Liberty Property Trust of Malvern, Pa., has seized on this growing area of business and is one of the big players in the South Jersey industrial market. Of Liberty's 27 warehouse-distribution buildings totaling 3.88 million square feet in Gloucester County, 10 are occupied by companies involved in the food industry. Taylor Farms is one of Liberty's tenants and is among the reasons the real estate investment trust's South Jersey holdings are 98 percent leased up.

"It's consistently been a growing area for us," said Mark Goldstein, a vice president with Liberty who oversees its South Jersey industrial holdings.

One of the primary reasons this part of the Garden State is so attractive to food-related, health and other industries looking to distribute their goods is its access to the New Jersey Turnpike, I-295 and the Blue Route. It is also near the Port of Camden, not far from Philadelphia as well as the food distribution center in South Philadelphia.

Puratos Corp., a Belgian food maker based in Cherry Hill, N.J., just bought a 57,750-square-foot industrial building at 1705 Suckle Highway in Pennsauken, N.J., in Camden County. The company has a $50 million manufacturing plant next door and acquired the structure for future expansion and to consolidate another warehouse down the road.

"The market has been phenomenal," said Scott Mertz, a broker with NAI Mertz who represented Puratos. "The two biggest drivers have been health care and food."
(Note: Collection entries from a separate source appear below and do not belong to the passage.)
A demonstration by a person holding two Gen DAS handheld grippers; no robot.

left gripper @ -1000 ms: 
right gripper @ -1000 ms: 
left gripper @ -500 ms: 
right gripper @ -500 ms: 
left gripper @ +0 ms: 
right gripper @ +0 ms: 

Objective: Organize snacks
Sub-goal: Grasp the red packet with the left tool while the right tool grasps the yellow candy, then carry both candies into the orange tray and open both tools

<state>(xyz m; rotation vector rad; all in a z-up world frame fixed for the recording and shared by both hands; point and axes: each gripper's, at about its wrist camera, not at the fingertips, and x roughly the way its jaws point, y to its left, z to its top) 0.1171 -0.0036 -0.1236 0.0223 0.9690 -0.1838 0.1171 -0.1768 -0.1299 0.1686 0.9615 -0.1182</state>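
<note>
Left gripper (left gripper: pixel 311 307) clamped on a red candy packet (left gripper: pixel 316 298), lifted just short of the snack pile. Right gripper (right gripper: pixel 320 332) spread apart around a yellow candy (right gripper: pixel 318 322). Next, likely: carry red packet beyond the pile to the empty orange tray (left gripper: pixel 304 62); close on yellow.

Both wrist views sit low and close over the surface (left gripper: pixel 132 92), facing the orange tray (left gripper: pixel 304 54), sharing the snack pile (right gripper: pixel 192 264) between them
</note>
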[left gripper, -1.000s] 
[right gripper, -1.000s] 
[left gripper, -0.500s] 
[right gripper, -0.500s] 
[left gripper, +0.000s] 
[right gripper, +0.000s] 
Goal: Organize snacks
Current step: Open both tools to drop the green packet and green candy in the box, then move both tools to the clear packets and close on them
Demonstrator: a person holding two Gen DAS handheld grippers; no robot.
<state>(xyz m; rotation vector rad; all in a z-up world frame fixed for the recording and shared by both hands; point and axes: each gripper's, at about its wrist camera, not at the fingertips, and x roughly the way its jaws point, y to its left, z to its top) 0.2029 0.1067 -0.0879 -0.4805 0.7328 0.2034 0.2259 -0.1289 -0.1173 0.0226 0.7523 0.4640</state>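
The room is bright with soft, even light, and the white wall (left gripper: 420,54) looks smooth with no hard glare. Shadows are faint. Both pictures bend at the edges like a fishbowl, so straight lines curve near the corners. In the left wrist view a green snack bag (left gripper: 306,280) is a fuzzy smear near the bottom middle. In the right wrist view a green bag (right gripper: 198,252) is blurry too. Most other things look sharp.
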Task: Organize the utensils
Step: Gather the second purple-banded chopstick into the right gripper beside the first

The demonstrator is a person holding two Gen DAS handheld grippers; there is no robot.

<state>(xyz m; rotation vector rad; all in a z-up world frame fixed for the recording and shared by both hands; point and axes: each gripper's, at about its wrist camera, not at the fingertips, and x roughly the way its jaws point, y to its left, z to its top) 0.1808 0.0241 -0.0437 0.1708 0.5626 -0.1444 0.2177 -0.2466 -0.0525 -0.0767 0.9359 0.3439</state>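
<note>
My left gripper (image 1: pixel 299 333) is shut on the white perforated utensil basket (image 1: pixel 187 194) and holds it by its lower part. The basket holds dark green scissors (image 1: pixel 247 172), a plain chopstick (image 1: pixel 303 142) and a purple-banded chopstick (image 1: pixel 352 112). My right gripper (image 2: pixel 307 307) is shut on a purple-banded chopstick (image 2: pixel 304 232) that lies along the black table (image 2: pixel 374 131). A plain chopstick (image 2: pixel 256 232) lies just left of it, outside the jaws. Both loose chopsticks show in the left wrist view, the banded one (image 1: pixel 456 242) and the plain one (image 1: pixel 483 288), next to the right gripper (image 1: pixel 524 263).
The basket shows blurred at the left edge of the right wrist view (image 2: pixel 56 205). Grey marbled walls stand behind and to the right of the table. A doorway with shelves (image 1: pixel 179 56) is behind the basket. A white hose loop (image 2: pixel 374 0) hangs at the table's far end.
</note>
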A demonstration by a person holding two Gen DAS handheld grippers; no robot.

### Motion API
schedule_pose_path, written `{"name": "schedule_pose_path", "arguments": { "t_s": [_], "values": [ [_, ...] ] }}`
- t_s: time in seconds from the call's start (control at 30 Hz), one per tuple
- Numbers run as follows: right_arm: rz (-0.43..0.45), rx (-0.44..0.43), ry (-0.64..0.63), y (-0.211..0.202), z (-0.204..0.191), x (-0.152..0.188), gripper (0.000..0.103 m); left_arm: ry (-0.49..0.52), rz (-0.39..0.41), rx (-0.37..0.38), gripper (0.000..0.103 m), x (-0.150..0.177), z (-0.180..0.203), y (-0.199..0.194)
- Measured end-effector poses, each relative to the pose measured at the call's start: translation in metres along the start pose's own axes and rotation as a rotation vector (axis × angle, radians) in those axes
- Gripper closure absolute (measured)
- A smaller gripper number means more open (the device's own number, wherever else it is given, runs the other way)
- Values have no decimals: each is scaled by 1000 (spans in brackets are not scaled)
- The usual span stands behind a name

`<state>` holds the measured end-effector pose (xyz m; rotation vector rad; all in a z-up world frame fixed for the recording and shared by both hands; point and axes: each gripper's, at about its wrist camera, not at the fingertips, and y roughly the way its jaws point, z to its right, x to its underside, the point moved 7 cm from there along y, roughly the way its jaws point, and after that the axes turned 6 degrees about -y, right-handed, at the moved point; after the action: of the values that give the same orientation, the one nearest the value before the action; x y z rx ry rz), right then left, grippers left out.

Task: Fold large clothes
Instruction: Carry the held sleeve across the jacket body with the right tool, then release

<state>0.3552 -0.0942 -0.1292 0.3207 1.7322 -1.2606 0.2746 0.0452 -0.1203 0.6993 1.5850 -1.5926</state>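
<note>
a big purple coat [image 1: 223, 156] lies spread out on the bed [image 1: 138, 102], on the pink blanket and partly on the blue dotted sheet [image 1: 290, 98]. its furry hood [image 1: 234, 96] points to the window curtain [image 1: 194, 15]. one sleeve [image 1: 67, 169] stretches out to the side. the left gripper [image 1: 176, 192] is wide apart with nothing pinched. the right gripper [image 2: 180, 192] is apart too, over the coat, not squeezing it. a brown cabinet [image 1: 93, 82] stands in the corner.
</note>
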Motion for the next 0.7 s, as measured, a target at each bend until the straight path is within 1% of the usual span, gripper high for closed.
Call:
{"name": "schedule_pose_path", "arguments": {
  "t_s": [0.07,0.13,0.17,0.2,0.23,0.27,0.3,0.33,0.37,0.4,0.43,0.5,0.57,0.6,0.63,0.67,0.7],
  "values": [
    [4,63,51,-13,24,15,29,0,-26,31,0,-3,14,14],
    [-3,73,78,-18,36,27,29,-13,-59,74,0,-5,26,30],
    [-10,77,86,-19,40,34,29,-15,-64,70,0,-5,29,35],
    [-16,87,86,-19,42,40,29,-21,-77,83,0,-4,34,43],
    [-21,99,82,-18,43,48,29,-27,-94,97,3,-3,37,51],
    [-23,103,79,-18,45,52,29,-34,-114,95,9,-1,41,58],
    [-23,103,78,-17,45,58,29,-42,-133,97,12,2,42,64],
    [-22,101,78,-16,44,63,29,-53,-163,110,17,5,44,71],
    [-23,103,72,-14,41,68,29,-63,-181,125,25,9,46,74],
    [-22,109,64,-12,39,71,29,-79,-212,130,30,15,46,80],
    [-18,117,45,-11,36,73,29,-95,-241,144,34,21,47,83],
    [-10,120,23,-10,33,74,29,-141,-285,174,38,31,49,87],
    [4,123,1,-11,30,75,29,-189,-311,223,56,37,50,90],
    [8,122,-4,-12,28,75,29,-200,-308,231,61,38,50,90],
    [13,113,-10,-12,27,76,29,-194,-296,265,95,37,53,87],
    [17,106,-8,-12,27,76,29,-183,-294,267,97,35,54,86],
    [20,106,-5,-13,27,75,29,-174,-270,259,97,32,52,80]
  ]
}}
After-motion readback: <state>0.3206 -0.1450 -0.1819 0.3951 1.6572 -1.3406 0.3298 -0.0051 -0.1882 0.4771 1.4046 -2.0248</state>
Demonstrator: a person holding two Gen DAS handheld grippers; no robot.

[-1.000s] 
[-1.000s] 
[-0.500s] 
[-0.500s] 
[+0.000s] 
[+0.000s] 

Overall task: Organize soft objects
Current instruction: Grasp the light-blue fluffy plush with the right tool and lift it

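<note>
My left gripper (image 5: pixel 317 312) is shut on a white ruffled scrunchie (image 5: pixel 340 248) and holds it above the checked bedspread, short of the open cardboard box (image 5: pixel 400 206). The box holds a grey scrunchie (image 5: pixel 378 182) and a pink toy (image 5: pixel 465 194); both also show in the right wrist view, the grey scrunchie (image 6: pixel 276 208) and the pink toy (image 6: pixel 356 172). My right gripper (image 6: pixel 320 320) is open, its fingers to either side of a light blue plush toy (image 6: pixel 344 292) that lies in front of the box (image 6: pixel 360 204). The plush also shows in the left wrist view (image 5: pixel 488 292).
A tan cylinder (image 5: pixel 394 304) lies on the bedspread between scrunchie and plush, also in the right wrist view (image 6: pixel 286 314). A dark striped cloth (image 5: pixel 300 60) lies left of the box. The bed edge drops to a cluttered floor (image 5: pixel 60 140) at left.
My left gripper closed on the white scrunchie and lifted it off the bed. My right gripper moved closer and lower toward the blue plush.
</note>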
Another reason driving South Jersey's distribution market is a lack of land that can be developed in the central and northern New Jersey distribution hubs at Exit 8A and above along the New Jersey Turnpike.

"The next market is South Jersey and a lot of the North and Central Jersey deals are trickling down," Mertz said. "Our prices are cheaper and the product is the same and our road distribution might even be better."

Puratos bought the building from Whitesell Construction Co., which is another industrial landlord in the South Jersey market.

Among some other food-related companies occupying space in South Jersey are J&J Snack Foods, Le Brea Bakery, RediPak, UniVeg and Little Caesars.

Another is Calavo Growers Inc., which warehouses and ships avocados that arrive from Mexico, California and other places. It occupies space at 100 Dartmouth Drive in Swedesboro, N.J. The company started out in 2006 in just a small portion of the 100,000 square feet it now occupies.

The company decided to move and grow in South Jersey because of the distribution network, population and ability to reach so many cities within a day's drive, said Michael Procak, general manager at Calavo. New Jersey is within a day's drive of 40 percent of the U.S. population. Calavo processes 50,000 cases of avocados a week, delivering them to grocery stores and restaurants, and has seen business grow 5 percent to 10 percent a year since moving to South Jersey.

Royal Ingredients is an example of the sheer variety of food-related companies in the market. It occupies nearly 100,000 square feet at 2085 Center Square Road in Swedesboro and processes bulk sugar from Central America and Mexico. It uses rail access just outside of its buildings to move tons of sugar to and from the Gloucester Port.

Tenant interest in South Jersey means Liberty is also look for opportunities to expand its presence.

"We are very actively growing our industrial portfolio," Liberty's Goldstein said.

It recently acquired 49 acres in Burlington County where it plans to eventually construct a 635,000-square-foot distribution center. In March, it will begin constructing a 210,000-square-foot building at the Commodore Business Center in Swedesboro, N.J., on speculation and will begin marketing another 300,000- square-foot building it now has on the drawing board.

Other companies are also looking to build on speculation and nearly a million square feet is set to get constructed over the next couple of years.